_TASK DETAILS_
Apart from the pictures, which must be omitted, restate the data exactly.
--- AVAILABLE DATA ---
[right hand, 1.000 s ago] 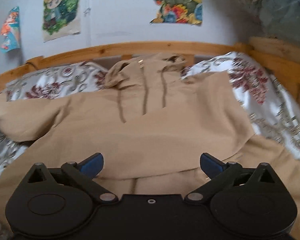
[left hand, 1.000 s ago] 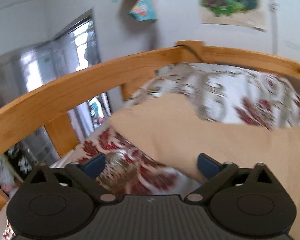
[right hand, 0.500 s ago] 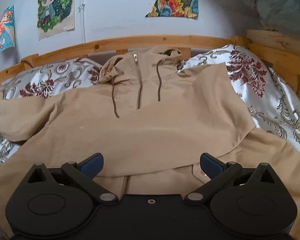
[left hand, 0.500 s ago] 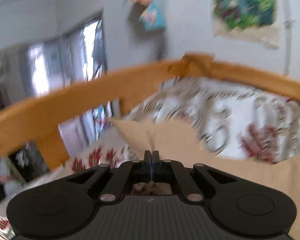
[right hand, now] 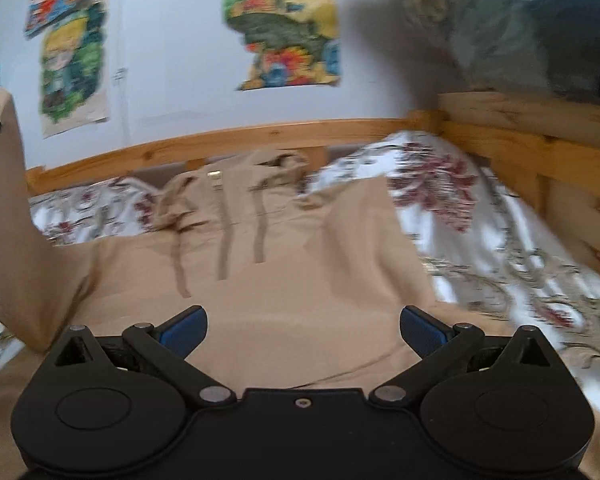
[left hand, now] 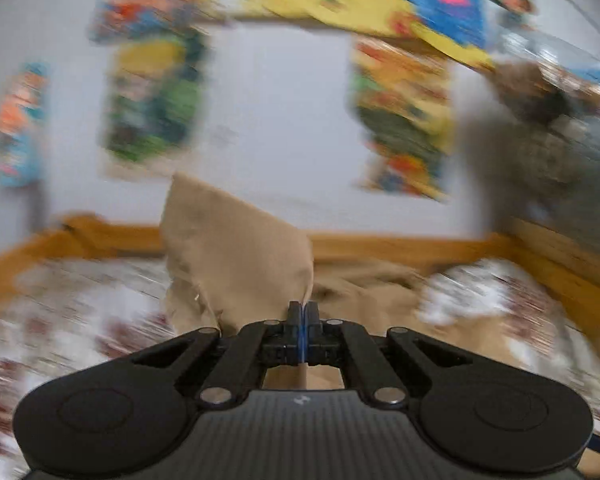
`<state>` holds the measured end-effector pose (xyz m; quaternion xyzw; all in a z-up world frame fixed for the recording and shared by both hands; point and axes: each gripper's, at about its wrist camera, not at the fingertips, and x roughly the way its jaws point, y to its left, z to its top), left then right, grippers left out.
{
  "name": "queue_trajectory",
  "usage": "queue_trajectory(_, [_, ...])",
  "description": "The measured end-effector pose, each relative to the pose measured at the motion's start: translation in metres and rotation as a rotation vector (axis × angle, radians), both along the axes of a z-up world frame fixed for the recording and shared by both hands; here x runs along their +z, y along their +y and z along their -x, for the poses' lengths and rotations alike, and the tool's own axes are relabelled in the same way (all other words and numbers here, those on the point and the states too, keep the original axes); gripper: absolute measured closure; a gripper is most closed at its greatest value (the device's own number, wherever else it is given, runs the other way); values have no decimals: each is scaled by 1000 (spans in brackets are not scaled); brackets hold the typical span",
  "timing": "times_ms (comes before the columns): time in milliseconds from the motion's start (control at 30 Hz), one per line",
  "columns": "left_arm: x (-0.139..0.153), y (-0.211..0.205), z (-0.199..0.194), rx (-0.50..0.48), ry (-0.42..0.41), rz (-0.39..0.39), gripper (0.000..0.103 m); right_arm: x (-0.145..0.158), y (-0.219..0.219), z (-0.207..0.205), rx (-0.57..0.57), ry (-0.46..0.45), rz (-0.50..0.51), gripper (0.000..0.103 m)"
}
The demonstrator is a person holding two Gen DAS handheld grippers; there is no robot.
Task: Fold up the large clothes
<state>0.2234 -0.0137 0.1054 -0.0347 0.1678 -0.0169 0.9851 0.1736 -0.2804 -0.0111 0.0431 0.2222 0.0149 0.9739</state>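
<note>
A tan zip hoodie lies spread on the bed, hood and drawstrings toward the wall, its right sleeve folded across the chest. My left gripper is shut on the hoodie's left sleeve and holds it lifted above the bed; that raised sleeve shows at the left edge of the right wrist view. My right gripper is open and empty, low over the hoodie's middle. The left wrist view is blurred by motion.
A floral white and red bedsheet covers the bed. A wooden bed rail runs along the wall and down the right side. Posters hang on the wall. A grey-blue blanket hangs at the upper right.
My left gripper shut on the sleeve near the left rail, then lifted it and swung right toward the hoodie's body. My right gripper stayed open and shifted slightly over the hoodie.
</note>
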Motion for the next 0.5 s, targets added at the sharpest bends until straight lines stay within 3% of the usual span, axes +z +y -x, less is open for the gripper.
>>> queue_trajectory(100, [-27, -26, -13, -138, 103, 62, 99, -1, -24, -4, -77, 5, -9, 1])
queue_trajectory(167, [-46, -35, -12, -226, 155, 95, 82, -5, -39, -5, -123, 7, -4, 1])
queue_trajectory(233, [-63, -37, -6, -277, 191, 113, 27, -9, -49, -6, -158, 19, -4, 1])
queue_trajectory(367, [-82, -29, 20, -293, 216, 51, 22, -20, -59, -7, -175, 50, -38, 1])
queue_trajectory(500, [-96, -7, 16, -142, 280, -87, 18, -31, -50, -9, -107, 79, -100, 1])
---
_TASK OUTPUT_
[right hand, 1.000 s ago] 
[left hand, 1.000 s ago] 
[right hand, 0.500 s ago] 
[left hand, 0.500 s ago] 
[right hand, now] 
[left hand, now] 
`<state>` holds the measured end-effector pose (xyz m; quaternion xyzw; all in a z-up world frame fixed for the recording and shared by both hands; point and axes: each gripper's, at about its wrist camera, not at the fingertips, and x roughly the way its jaws point, y to its left, z to its top), left then right, grippers left out.
{
  "name": "queue_trajectory",
  "usage": "queue_trajectory(_, [_, ...])",
  "description": "The measured end-effector pose, each relative to the pose measured at the motion's start: translation in metres and rotation as a rotation vector (axis × angle, radians), both along the axes of a z-up world frame fixed for the recording and shared by both hands; here x runs along their +z, y along their +y and z along their -x, for the poses' lengths and rotations alike, and the tool's own axes are relabelled in the same way (all other words and numbers here, those on the point and the states too, keep the original axes); gripper: absolute measured closure; a gripper is most closed at its greatest value (the device's own number, wherever else it is given, runs the other way); values have no decimals: each is scaled by 1000 (spans in brackets are not scaled); brackets hold the typical span",
  "timing": "times_ms (comes before the columns): time in milliseconds from the motion's start (control at 30 Hz), one per line",
  "columns": "left_arm: x (-0.139..0.153), y (-0.211..0.205), z (-0.199..0.194), rx (-0.50..0.48), ry (-0.42..0.41), rz (-0.39..0.39), gripper (0.000..0.103 m); right_arm: x (-0.145..0.158), y (-0.219..0.219), z (-0.207..0.205), rx (-0.57..0.57), ry (-0.46..0.45), rz (-0.50..0.51), gripper (0.000..0.103 m)"
}
The demonstrator is a person holding two Gen DAS handheld grippers; there is no robot.
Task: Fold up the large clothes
<state>0.2234 -0.0137 0.1054 -0.0347 0.1678 -0.0169 0.9851 0.1736 -0.2804 -0.0111 0.0431 0.2222 0.0149 0.9739</state>
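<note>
A tan zip hoodie lies spread on the bed, hood and drawstrings toward the wall, its right sleeve folded across the chest. My left gripper is shut on the hoodie's left sleeve and holds it lifted above the bed; that raised sleeve shows at the left edge of the right wrist view. My right gripper is open and empty, low over the hoodie's middle. The left wrist view is blurred by motion.
A floral white and red bedsheet covers the bed. A wooden bed rail runs along the wall and down the right side. Posters hang on the wall. A grey-blue blanket hangs at the upper right.
My left gripper shut on the sleeve near the left rail, then lifted it and swung right toward the hoodie's body. My right gripper stayed open and shifted slightly over the hoodie.
</note>
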Motion for the next 0.5 s, targets added at the sharpest bends until straight lines stay within 3% of the usual span, axes +z +y -x, less is open for the gripper.
>>> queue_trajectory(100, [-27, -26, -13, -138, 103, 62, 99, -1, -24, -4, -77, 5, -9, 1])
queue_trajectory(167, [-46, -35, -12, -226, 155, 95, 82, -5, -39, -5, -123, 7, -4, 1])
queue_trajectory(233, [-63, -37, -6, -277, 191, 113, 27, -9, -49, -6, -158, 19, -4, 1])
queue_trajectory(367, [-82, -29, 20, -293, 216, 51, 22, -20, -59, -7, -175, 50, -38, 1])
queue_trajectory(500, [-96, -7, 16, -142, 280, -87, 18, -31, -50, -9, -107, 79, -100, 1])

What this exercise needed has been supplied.